Green world. Blue water. Villages that smelled of calm. Balls that told lies about immortality to make men tell the truth about themselves. Frieza's shadow would look bad against that sky. He would look good against it.

He opened his eyes into the burn of his left, let it water, let the water sting, and grinned because scars are crowns when worn with the correct arrogance.

"Wake me at pain," he told the pod, and it did, and the hours between then and Sargasso were a string of good decisions shaped like suffering.

He spoke to Ethan as if to a brother he'd kill last. You get me patience. I get you teeth. The reply was only the particular quiet that soldiers make when they agree to something they should refuse.

He slept once more. The last thing he heard was the soft tick of a graph increasing. The last thing he felt was the old contempt for luck softening into respect for preparation. The last thing he decided was that the next time he saw Kakarot he would tell him thank you by making the man better with pain.

He woke when the pod rang a thin bell in his nerves.

[Approach: Delta-47 Sargasso]Traffic: Pirate band — activeHull: scoring present; repairs recommendedMission Offer — Side:**— Harvest 10,000 Hostile Life-Force (convert to training credit)*— Acquire med-tech (pods/stims)*— Optional: Establish local terror-signature (Royal Pressure +1%)

He flexed his fingers. They answered like subordinates who had learned names.

"Open," he said.

The lid did not obey. The outside needed air; the rack needed pressure. Systems argued a moment and then conceded to a prince who knew when rules served.

He rose from the gel with a hiss, skin streaked with silver sheen and old blood, hair flattened, mouth ready. He rolled his shoulders. Every sound inside him was the right one: creak, pop, hum.

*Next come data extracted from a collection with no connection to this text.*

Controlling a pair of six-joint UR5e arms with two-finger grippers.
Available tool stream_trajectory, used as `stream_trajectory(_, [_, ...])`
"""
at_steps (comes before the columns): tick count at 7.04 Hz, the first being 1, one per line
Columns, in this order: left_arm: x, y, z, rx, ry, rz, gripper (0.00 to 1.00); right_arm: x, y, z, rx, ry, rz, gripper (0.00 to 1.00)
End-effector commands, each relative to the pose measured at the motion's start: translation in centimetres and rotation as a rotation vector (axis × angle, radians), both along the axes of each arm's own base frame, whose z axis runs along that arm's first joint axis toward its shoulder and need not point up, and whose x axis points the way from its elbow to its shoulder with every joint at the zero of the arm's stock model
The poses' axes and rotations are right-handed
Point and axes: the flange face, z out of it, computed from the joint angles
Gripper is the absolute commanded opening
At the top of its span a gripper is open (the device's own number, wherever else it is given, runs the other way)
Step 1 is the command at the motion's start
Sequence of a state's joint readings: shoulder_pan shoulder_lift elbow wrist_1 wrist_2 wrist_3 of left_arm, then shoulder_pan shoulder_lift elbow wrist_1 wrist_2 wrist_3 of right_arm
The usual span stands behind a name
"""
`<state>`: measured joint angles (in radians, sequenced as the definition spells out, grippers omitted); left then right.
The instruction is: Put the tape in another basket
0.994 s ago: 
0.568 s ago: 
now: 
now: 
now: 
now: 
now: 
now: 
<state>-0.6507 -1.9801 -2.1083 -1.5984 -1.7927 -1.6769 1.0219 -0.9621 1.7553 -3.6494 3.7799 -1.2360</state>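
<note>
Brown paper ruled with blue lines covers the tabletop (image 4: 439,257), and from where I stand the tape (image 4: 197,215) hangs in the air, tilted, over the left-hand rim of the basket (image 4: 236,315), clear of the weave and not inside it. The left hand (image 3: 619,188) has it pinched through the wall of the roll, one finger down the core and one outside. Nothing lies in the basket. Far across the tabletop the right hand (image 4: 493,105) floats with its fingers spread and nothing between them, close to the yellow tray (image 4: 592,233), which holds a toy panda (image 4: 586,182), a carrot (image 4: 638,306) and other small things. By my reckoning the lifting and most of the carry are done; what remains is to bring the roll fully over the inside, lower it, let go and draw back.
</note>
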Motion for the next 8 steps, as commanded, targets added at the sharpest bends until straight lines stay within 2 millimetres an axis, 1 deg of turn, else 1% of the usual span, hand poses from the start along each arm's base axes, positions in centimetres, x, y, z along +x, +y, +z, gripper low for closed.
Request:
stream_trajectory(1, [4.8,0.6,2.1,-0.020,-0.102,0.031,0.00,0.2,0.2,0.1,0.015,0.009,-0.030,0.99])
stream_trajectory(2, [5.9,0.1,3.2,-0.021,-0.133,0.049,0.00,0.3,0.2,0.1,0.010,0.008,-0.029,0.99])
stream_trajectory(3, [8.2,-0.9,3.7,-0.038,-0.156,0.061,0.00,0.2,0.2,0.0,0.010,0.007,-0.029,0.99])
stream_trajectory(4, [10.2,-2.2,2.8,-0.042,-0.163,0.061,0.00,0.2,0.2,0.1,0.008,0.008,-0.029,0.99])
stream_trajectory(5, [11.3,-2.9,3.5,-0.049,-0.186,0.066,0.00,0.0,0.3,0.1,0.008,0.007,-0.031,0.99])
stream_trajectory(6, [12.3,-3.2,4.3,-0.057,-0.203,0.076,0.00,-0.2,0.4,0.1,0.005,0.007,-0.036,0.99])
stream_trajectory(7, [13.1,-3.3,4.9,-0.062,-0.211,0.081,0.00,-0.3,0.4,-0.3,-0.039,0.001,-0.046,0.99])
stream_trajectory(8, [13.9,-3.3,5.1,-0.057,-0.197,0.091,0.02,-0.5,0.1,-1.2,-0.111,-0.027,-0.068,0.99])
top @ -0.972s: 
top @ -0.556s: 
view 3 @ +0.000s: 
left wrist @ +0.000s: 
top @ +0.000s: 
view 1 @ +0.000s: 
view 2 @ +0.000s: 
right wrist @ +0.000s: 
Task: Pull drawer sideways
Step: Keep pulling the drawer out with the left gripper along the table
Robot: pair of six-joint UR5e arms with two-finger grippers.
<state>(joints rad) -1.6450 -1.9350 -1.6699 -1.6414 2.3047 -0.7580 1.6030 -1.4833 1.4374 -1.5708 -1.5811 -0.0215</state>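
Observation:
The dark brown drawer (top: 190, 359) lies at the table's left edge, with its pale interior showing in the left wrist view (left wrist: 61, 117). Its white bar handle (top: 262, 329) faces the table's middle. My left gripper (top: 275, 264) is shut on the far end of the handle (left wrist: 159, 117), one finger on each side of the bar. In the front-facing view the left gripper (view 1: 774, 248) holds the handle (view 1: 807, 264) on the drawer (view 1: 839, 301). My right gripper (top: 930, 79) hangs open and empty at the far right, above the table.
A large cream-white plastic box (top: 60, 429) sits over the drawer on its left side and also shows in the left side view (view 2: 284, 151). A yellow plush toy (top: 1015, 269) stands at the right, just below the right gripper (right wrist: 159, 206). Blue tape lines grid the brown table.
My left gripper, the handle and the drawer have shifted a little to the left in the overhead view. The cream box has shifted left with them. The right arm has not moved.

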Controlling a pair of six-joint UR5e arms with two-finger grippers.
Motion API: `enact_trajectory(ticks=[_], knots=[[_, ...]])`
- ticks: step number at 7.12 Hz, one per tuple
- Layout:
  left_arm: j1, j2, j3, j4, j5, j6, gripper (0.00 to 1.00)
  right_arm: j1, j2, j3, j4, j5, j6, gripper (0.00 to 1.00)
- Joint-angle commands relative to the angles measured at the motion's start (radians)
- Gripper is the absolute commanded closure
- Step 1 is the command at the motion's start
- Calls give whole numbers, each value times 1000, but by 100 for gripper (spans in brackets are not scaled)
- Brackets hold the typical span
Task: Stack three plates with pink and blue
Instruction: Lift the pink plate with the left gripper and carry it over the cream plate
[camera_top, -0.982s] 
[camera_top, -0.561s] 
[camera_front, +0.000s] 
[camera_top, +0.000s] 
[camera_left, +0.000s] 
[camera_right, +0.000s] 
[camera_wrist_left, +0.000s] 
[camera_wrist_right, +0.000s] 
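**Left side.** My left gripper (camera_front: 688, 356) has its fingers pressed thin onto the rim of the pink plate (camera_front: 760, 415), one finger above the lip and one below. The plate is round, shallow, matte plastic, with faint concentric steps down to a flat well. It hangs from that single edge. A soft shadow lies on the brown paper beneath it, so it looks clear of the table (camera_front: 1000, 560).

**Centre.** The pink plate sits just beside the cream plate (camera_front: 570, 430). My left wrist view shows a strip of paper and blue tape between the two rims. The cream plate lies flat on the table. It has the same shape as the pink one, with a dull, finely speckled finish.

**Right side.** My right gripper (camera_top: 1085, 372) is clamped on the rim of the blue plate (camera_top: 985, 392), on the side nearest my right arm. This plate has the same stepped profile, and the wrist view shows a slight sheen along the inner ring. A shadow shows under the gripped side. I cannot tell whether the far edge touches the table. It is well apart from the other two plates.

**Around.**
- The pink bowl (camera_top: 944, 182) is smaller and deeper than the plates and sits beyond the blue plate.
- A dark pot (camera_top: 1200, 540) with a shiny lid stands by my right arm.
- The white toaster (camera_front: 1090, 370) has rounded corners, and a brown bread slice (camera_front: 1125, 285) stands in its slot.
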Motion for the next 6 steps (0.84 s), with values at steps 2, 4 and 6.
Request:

He leaned on nothing and felt heavier than he had been and pleased by it. He thought of a broken boy's shout and a blue river that had curved because honesty asked it to and a fat man's sword in the dark.

He smiled, small and private.

"Let's go steal a planet," he said, and the pod grinned back in engine.

The thrusters whispered. The hull shimmied. The black outside shrugged and revealed a field of junk and lights around a dead rock that had learned piracy as a defense mechanism.

On his inner eye, the System unfurled the map like a dare.

[Sargasso — Orbital Yard]Docks: Six (derelict two, infested four)Power nodes: Weakly shieldedLeadership signature: Warlord-tier (PL ~6,000; subordinates 300–2,000)Collateral risk: containedRecommendation: Land away; enter loud; exit louder

He cracked his knuckles and decided which bones he would break first to make the right announcements.

He did not think of Frieza again while the ship burned down toward scavengers.

He did not have to. He carried the shape of that hand in his head now, and hands teach patience because they know work.

The pod screamed through the skeletal ring of the yard. Guns turned late. Men shouted on channels he couldn't be bothered to jam. The landing strut punched a crater into a pad that had not seen respect in years.

The hatch irised open. Heat breathed in. The air smelled like oil, bad meat, fear.

He stepped into it with the quiet smile of a man who loves his job.

The System flashed one more line across his vision, neat as a signature at the bottom of a declaration.

[Zenkai Cycle 3/3 — Pending Combat Trigger]Current PL: 36,100 (stable)Super Saiyan Progress: 55%Ascension Path: Open

"Begin," Vegeta said, and the first pirate who raised a rifle learned what it meant for mercy to be a skill you choose not to practice.